My own writing over the past ten years has applied lessons learnt from these writers to stories set in rural Wales. Commonly, some rumour or memory or observation causes my characters to consider the limits they have set on their own opportunities. They are not victims of fate, but are willingly guided by their own temperaments into circumstances with which they must learn contentment.

Reasoning

The title of Reasoning: Twenty Stories reflects my reading of the Stoics and of Plato, whose Republic is quoted in the epigraph and paraphrased at the end of the last story, ‘Brân.’ It also contains a translation of some of the reasoning of (1619-1659), the Cromwellian and Puritan whose prose is so influential on the culture and literature of Wales. For Plato, the Stoics, and the Puritans alike, a belief in the goodness and sovereignty of God necessitates contentment with circumstances, and God’s goodness and sovereignty are discovered by reason and a searching of the heart.

My short stories seek to praise ‘the gods and... good men.’ Good men are defined by their acceptance of their circumstances and their commitment to moral self-discipline. Reasoning also takes place between two moral systems, between the Platonic idealism of this smaller number of characters, and the pragmatism and self-interest of other people. The Platonic good man must learn sympathy and respect for the people around him, accepting that the one who judges others will pay the price in the loneliness he fears. Plato did not teach the hatred of pleasure, but he taught the discipline and dignity that are needed to be human in a difficult country, or in difficult times.
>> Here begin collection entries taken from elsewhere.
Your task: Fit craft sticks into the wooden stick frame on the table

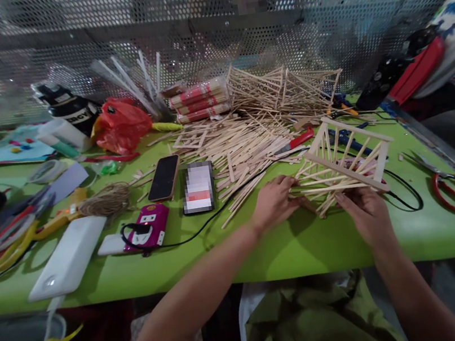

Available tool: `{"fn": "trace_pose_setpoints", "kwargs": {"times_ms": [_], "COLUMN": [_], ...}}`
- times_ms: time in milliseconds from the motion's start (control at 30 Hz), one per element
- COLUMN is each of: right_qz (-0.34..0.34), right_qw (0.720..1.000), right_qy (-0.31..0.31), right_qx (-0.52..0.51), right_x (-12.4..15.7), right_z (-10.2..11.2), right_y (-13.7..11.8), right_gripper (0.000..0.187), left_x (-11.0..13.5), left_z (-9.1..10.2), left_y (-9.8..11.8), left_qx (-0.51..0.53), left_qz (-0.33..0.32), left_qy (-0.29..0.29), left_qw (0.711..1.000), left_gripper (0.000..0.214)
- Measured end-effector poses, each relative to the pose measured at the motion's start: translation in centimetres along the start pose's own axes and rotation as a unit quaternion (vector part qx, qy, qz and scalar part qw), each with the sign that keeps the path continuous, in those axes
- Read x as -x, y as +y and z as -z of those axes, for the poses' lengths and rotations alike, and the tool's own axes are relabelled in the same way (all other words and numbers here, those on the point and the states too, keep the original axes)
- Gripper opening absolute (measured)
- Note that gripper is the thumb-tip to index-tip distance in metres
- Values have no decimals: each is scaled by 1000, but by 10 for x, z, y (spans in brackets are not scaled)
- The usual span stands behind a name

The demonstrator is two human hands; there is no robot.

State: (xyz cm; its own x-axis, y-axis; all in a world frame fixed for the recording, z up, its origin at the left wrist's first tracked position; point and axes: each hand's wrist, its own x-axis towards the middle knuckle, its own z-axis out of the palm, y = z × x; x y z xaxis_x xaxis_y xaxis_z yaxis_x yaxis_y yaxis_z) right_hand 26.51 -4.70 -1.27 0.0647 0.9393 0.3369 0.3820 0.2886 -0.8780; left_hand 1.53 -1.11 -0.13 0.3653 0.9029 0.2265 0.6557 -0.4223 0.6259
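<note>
A small frame built of thin wooden sticks (pixel 342 180) is tilted up off the green table (pixel 240 257). My left hand (pixel 275 200) closes its fingers on the stick ends at the frame's left side. At the lower right edge of the same frame, my right hand (pixel 366 215) grips it between thumb and fingers. Behind the hands lies a broad heap of loose wooden sticks (pixel 244 142). A red-handled knife (pixel 295 140) rests on the heap's right side. Part of a blue tool (pixel 351 140) shows behind the frame.
Large scissors (pixel 452 188) lie at the right. Left of the heap are two phones (pixel 164 178), a purple power adapter (pixel 148 228) with a black cable, a white power bank (pixel 67 257), twine (pixel 106 200) and a yellow glue gun (pixel 58 221). A larger stick structure (pixel 283 88) stands behind.
</note>
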Motion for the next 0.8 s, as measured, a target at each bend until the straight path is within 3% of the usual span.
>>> {"fn": "trace_pose_setpoints", "kwargs": {"times_ms": [133, 800], "right_qz": [-29, -27], "right_qw": [999, 1000], "right_qy": [-13, 2], "right_qx": [-17, 2], "right_x": [-1, 0], "right_z": [0, 1], "right_y": [-2, -5], "right_gripper": [37, 39], "left_x": [0, -1], "left_z": [0, -1], "left_y": [0, 0], "left_qx": [5, 6], "left_qz": [-1, 6], "left_qy": [3, -4], "left_qw": [1000, 1000], "left_gripper": [31, 32]}}
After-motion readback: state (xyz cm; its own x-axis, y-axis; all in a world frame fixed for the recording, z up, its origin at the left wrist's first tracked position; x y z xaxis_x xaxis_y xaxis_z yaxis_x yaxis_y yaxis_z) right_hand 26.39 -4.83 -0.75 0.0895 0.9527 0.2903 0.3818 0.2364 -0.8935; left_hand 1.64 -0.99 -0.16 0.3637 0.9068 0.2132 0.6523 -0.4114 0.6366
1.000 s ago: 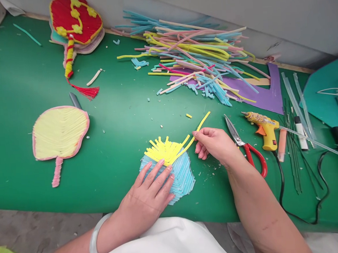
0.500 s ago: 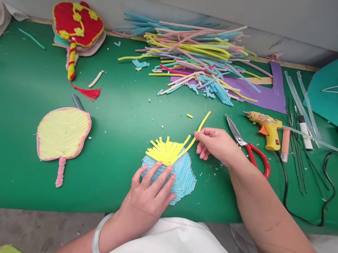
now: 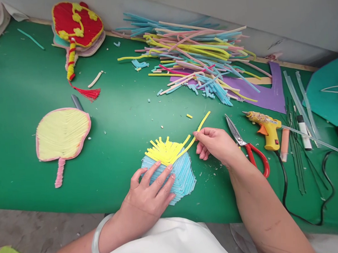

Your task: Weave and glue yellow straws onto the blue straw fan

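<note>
A blue fan-shaped piece (image 3: 186, 177) is being pressed flat on the green table (image 3: 113, 107) by the left hand (image 3: 150, 196), its fingers spread apart and reaching the yellow fringe (image 3: 161, 151). Just beyond, a long yellow strip (image 3: 200, 126) is being pinched between thumb and forefinger of the right hand (image 3: 216, 144). Both hands are being held just as half a second earlier. Red-handled scissors (image 3: 246, 146) and a yellow glue gun (image 3: 265, 128) are lying to the right, and a heap of coloured strips (image 3: 193, 52) is lying farthest back.
</note>
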`<state>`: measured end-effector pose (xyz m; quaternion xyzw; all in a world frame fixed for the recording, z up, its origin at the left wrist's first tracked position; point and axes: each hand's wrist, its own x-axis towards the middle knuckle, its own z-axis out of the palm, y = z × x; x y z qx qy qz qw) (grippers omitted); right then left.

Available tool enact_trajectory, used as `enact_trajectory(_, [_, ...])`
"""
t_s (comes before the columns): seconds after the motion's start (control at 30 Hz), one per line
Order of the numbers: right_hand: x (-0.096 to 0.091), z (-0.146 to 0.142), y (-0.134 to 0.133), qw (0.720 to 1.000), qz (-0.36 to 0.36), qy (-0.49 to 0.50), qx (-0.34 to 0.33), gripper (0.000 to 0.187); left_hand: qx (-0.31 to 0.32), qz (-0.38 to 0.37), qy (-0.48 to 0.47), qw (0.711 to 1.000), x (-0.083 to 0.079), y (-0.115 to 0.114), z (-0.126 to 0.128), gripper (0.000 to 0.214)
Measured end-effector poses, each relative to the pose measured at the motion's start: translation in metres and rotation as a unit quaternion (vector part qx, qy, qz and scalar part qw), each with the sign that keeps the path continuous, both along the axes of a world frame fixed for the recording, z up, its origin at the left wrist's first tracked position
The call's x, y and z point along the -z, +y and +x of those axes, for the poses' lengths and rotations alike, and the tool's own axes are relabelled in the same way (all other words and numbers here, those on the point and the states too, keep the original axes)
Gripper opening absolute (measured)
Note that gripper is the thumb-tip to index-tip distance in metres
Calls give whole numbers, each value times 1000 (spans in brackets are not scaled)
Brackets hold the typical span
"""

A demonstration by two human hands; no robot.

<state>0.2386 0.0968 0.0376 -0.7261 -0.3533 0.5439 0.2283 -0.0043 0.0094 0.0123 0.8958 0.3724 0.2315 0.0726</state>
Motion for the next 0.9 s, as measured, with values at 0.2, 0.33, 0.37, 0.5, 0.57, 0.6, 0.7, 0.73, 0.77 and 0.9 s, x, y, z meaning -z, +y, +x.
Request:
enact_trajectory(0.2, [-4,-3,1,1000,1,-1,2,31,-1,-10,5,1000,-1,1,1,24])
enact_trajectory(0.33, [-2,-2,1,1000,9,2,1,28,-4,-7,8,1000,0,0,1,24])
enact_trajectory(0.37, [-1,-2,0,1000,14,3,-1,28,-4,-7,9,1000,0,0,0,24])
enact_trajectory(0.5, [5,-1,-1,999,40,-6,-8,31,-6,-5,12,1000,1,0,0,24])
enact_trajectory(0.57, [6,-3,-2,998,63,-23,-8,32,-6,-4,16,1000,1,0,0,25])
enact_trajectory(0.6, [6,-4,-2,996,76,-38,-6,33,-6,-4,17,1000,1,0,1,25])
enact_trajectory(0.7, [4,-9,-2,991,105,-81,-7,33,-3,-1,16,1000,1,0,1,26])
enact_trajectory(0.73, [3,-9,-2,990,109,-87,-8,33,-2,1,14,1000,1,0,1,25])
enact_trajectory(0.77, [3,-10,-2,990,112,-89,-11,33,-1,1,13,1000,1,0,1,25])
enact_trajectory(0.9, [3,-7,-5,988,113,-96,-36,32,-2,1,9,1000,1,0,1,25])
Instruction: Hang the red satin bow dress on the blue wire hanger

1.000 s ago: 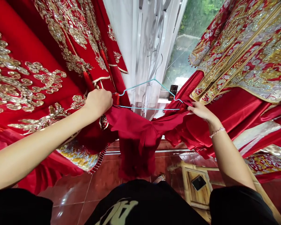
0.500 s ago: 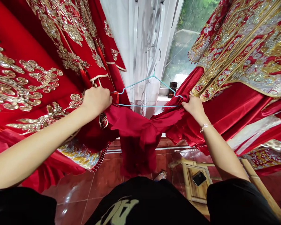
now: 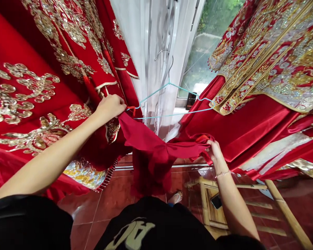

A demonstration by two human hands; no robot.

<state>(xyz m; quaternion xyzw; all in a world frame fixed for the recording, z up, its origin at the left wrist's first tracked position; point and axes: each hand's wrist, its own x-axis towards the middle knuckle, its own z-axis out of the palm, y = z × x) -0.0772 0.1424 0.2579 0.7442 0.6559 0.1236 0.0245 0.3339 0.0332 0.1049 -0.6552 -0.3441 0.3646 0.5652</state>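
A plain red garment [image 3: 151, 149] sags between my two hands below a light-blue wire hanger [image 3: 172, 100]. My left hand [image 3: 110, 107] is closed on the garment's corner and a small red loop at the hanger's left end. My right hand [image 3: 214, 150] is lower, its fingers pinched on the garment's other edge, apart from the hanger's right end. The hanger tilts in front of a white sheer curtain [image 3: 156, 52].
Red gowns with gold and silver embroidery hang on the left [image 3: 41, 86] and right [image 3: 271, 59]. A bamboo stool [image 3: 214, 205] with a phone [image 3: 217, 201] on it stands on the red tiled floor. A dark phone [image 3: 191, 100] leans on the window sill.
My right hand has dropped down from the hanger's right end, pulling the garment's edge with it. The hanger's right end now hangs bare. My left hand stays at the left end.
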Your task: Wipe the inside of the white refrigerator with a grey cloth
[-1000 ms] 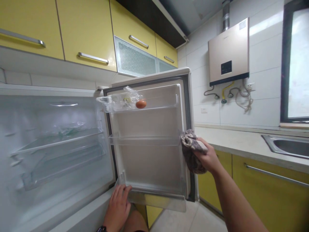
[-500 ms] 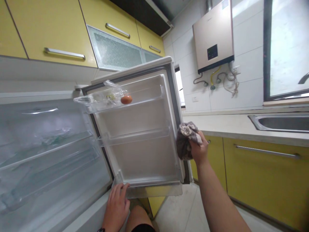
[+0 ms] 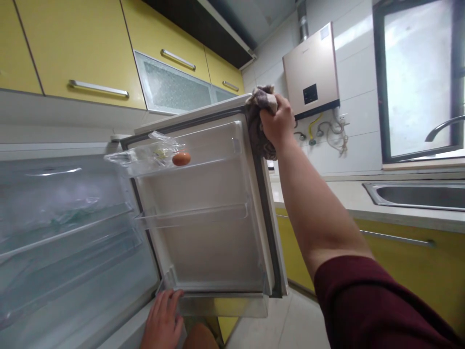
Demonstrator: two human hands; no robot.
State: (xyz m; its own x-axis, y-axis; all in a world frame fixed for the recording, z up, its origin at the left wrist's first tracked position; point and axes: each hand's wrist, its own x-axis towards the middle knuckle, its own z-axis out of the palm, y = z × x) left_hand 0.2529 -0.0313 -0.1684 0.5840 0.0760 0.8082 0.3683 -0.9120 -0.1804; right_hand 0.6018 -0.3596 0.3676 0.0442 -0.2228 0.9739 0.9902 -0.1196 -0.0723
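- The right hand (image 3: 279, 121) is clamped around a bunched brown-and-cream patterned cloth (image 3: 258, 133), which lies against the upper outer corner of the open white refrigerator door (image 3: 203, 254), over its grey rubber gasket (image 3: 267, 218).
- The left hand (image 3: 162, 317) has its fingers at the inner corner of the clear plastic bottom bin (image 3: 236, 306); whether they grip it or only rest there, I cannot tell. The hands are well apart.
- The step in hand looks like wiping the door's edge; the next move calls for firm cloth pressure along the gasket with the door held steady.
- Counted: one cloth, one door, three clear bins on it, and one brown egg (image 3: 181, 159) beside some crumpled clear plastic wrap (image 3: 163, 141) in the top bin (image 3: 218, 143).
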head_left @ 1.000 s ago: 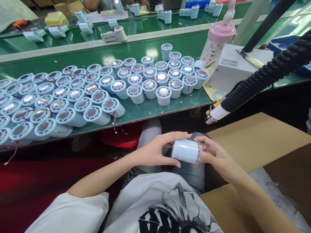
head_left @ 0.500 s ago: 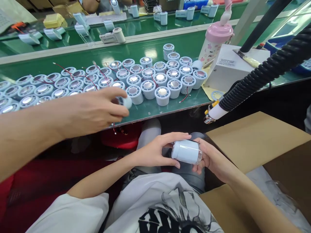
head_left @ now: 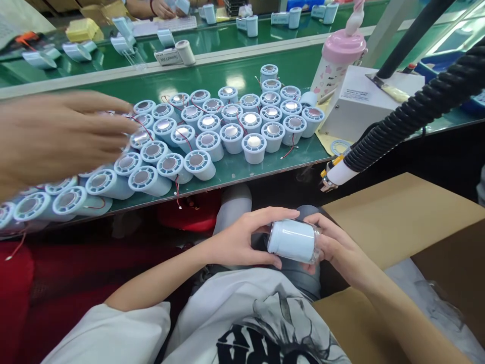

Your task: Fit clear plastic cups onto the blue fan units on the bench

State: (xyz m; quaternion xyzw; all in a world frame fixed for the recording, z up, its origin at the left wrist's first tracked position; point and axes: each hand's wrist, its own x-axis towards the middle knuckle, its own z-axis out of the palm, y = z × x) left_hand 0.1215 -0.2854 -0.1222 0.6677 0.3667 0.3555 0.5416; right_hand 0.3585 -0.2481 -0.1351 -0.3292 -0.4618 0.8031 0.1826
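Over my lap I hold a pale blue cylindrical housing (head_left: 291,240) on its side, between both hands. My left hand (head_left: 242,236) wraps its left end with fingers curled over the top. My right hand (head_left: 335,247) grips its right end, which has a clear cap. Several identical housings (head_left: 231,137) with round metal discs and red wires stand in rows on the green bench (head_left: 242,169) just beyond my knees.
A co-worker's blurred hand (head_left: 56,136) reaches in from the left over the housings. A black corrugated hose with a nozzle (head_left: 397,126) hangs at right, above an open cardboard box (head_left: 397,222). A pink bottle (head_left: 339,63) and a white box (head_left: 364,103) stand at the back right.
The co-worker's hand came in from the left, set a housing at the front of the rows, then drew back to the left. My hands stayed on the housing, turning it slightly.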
And our times are most difficult. It is estimated that atmospheric carbon dioxide levels will double during this century, that species of land mammals will be reduced by half, and that at least half the world’s languages will also be wiped out. The hominid experiment itself is under evolutionary threat, reduced to a single species perhaps by the hand of this sole survivor. The novel, concerned to achieve the individual’s progress through his willingness to compromise and adapt himself to society, seems poorly equipped to engage with mankind in extremis, or to offer consolation; but the short story, with its mysticism and fatalism, its acceptance of hardships and discontents, its ability to see individual and human concerns in the context of the universe as a whole, perhaps embodies the attitudes we need. If so, the form gains an importance beyond its popularity: not merely a voice, but a burden, a purpose as well as a place.